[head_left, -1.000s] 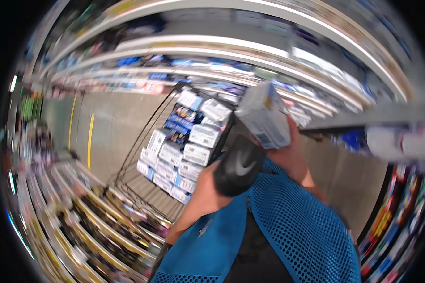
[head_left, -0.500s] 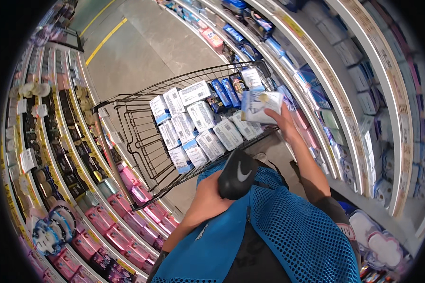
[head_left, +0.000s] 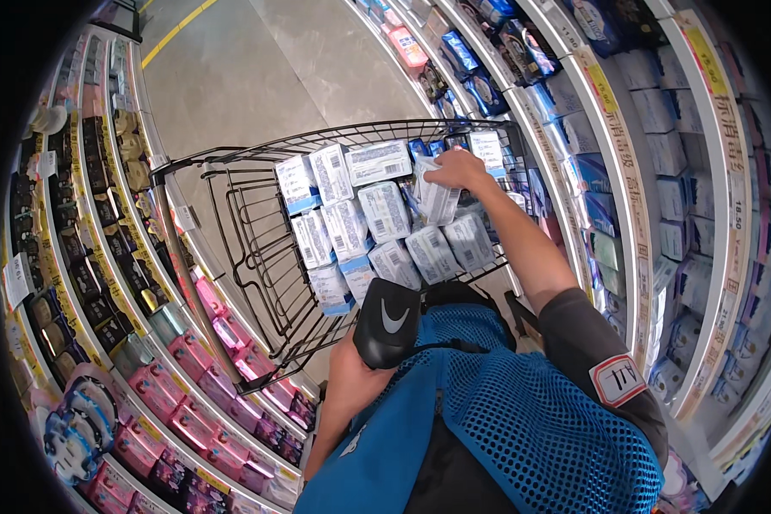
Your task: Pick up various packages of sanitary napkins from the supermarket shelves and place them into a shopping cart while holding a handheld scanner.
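My right hand (head_left: pixel 458 169) reaches over the far right part of a black wire shopping cart (head_left: pixel 261 257), closed on a white packet (head_left: pixel 438 202) tilted among the other goods. White packs with blue edges and barcodes, such as one white pack (head_left: pixel 383 211), lie in rows around it. Low and near me, my left hand (head_left: pixel 355 370) is wrapped round a black rounded object (head_left: pixel 387 324) with a pale curved mark; its underside is hidden. Dark blue packets (head_left: pixel 419 149) are partly covered beyond my right hand.
Shelves of white and blue packs (head_left: pixel 660 111) rise close on the right. On the left, shelves hold pink boxes (head_left: pixel 157 390) and dark items. Blue headbands or similar loops (head_left: pixel 79 428) hang at lower left. Grey floor (head_left: pixel 231 86) with a yellow line lies beyond the cart.
My right hand has carried the white packet from the cart's right edge leftward, down among the packs. The black object in my left hand has shifted slightly left and nearer me.
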Tool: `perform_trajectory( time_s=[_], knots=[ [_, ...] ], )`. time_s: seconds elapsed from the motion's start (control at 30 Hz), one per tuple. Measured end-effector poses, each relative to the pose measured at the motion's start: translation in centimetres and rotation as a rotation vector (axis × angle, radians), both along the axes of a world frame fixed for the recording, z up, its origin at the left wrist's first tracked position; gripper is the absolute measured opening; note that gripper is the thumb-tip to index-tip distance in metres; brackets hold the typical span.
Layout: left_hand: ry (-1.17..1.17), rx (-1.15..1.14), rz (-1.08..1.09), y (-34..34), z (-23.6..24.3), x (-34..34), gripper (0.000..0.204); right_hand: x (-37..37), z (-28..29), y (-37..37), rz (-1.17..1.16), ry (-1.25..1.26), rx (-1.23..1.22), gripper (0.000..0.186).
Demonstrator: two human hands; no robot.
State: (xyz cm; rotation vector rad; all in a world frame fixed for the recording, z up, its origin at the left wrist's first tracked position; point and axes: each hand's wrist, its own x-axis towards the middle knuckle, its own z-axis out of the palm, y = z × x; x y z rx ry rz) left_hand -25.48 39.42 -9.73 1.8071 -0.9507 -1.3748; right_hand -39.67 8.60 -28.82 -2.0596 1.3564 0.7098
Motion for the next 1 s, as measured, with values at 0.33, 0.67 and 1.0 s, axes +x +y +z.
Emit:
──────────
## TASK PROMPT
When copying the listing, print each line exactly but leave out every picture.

## ANSWER FOR THE TASK
[head_left, -1.000s] 
[head_left, -0.500s] 
[head_left, +0.000s] 
Your task: Pick up various packages of sanitary napkins from the supermarket shelves and place them into a shopping cart while holding a handheld scanner.
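My right hand (head_left: pixel 458 169) reaches over the far right part of a black wire shopping cart (head_left: pixel 261 257), closed on a white packet (head_left: pixel 438 202) tilted among the other goods. White packs with blue edges and barcodes, such as one white pack (head_left: pixel 383 211), lie in rows around it. Low and near me, my left hand (head_left: pixel 355 370) is wrapped round a black rounded object (head_left: pixel 387 324) with a pale curved mark; its underside is hidden. Dark blue packets (head_left: pixel 419 149) are partly covered beyond my right hand.
Shelves of white and blue packs (head_left: pixel 660 111) rise close on the right. On the left, shelves hold pink boxes (head_left: pixel 157 390) and dark items. Blue headbands or similar loops (head_left: pixel 79 428) hang at lower left. Grey floor (head_left: pixel 231 86) with a yellow line lies beyond the cart.
My right hand has carried the white packet from the cart's right edge leftward, down among the packs. The black object in my left hand has shifted slightly left and nearer me.
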Tool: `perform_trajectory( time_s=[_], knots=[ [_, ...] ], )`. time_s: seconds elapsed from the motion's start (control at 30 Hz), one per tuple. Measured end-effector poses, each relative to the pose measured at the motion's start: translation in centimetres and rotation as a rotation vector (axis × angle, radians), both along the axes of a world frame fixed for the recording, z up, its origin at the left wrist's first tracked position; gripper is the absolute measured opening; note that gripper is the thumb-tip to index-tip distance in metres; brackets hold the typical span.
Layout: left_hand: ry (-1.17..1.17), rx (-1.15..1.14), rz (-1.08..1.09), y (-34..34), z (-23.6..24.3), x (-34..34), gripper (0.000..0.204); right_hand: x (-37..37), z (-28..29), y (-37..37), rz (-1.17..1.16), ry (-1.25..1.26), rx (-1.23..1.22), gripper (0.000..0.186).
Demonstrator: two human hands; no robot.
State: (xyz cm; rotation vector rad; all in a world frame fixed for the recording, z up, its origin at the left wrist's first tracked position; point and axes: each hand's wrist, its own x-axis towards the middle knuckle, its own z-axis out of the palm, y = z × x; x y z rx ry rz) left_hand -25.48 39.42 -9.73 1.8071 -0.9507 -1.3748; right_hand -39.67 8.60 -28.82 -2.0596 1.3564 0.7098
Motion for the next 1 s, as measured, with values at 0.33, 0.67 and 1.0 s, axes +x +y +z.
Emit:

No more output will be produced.